Escapada
Ises de Almeida Abrahamsohn
Cleonice não via a hora de
chegar o sábado. Uma vez por mês o marido, pescador fanático, ia pescar com um grupo de amigos nas barrancas
do rio Cuiabá, em Mato Grosso. O grupo saía
na sexta à tarde para voltar só ao anoitecer de domingo.
Era a libertação para a
mulher, Cléo, que era como todos a chamavam. Ela adorava dançar
e o marido, além de não gostar,
era um pé de chumbo. Para poder dar seus passinhos no forró, a moça desenvolvera elaborado plano. Iria para a
cidade próxima, Barão de Melgaço, já que em sua pequena cidade, Santo Antonio, era conhecida e moça casada não ficava
dançando por aí sem o marido. Cléo não queria enganar o marido, apenas dançar,
mas teria que escapar da vigilância dos olhares de Santo Antônio.
O forró acontecia no sábado à
noite. A moça afoita planejou pegar
o ônibus das duas da tarde com a desculpa de que iria fazer
compras. Depois iria visitar e jantar com uma comadre e voltaria no ônibus das
onze. Levaria a roupa de festa e os
sapatos de salto na mochila.
O forró começava às oito da noite . Poderia dançar até as dez e meia e ainda pegar o
ônibus.
E assim Cléo foi na
manhã de sábado arrumar o cabelo e à
tarde embarcou com a sua mochila e ar compenetrado no ônibus. Em Melgaço tinha que fazer hora até a noite.
Visitou as lojas, comprou algumas bugigangas, entrou na igreja. O tempo custava
a passar. Tomou sorvetes em sorveterias
diferentes, passeou na praça e numa
lanchonete conseguiu se trocar e maquilar
para o baile. Pontualmente lá estava ela à porta do forró. Estava sem
jeito por estar sozinha. Juntou-se a um
grupo de garotas, entraram juntas e Cleonice
se ofereceu para pagar parte da taxa da mesa.
Logo estava dançando. A cada
meia hora olhava o relógio. Dez e meia saiu andando rapidamente na direção do posto de gasolina onde passaria
o ônibus. Trocaria os sapatos e vestiria a calça jeans no
banheiro do posto.
Foi quando viu que tinha
esquecido a mochila no salão do forró. Paciência. Não havia tempo para voltar.
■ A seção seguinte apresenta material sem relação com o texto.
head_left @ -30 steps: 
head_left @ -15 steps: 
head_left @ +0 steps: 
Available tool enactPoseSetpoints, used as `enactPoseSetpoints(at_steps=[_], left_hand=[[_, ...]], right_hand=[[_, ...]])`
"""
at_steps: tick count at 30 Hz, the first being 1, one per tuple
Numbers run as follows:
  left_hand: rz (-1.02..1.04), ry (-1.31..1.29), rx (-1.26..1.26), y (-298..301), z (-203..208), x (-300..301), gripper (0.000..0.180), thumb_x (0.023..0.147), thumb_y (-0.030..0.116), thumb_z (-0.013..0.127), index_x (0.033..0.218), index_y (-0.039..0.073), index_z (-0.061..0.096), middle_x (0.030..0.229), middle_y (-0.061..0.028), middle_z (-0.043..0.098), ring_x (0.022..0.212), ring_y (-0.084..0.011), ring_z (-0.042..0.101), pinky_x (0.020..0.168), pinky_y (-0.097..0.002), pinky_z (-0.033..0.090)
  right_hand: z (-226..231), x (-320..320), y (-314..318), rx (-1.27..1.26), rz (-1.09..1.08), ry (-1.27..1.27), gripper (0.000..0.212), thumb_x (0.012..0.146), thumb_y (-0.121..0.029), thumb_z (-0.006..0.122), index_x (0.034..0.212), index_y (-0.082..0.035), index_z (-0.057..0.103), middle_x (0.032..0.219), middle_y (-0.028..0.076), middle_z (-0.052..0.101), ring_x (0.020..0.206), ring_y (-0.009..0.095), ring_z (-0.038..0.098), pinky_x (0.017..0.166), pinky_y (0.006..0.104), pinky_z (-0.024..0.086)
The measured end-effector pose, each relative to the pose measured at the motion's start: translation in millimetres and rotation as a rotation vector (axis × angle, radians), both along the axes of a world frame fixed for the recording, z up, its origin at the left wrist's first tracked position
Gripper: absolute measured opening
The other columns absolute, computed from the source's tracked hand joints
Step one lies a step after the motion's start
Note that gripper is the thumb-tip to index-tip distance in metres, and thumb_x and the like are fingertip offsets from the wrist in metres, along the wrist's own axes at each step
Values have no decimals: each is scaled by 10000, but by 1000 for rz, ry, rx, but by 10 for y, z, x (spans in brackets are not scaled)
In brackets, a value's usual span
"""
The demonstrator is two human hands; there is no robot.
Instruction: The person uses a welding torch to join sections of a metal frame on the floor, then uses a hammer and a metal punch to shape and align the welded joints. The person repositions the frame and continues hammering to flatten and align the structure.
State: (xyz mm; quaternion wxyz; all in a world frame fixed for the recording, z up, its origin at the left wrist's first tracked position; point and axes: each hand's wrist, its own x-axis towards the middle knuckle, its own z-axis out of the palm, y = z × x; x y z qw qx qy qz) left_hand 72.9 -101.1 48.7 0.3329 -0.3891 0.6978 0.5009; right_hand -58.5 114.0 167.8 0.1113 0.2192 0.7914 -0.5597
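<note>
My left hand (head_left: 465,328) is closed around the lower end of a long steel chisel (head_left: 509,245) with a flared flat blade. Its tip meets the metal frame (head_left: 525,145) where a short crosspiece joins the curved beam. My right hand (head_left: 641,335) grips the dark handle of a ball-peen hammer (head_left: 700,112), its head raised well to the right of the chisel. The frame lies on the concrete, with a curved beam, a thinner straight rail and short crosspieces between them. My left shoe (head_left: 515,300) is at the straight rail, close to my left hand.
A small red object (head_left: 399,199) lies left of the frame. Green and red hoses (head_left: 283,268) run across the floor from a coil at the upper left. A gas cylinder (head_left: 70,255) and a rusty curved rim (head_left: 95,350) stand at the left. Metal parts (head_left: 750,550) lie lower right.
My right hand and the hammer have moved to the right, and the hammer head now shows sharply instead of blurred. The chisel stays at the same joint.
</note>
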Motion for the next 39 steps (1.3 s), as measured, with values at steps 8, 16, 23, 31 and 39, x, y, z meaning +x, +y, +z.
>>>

Era o ultimo ônibus do dia.
Mas não poderia descer no centro de Santo Antonio vestida assim para festa. Resolveu pedir ao motorista para
saltar antes, na estrada. Andaria umas quadras até chegar em casa. Dificilmente alguém a veria naquelas ruas
do bairro já às escuras. Saltou do ônibus e o motorista ainda zombou:
— Vai andar assim no barro,
minha linda?
As luzes do ônibus
desaparecidas, Cléo se viu na rua de
terra e na escuridão. Por azar ainda era lua nova. Os saltos altos não ajudavam. Caminhou uns
cinco minutos sem enxergar onde pisava.
— Eta , que pessoal morrinha
! Nem para deixar uma luzinha acesa para alumiar a entrada de casa!
Foi quando percebeu o cachorro seguindo-a.
— Passa, passa, seu vira-lata!
Já basta eu aqui. Não quero cachorro latindo e fazendo barulho.
Mas nada do cachorro ir embora. Pior...
Ao passarem pelas casinhas os
cachorros domésticos latiam contra a presença do intruso em seus domínios. Uma luz se acendeu. Logo se abriria a porta.
— Quem está aí?
Cleonice procurou um lugar para se esconder. Mal
enxergando, se escondeu no que lhe
parecia ser uma moita de pés de mamona
num terreno baldio. Ficou lá
imóvel enquanto o dono da
casa caminhou até o portão da rua. Por
azar era um conhecido: o Seu Tobias
da quitanda. Este afinal
gritou para dentro de casa :
— São apenas os cachorros da
rua. Não tem ninguém por aqui, e fechou a porta.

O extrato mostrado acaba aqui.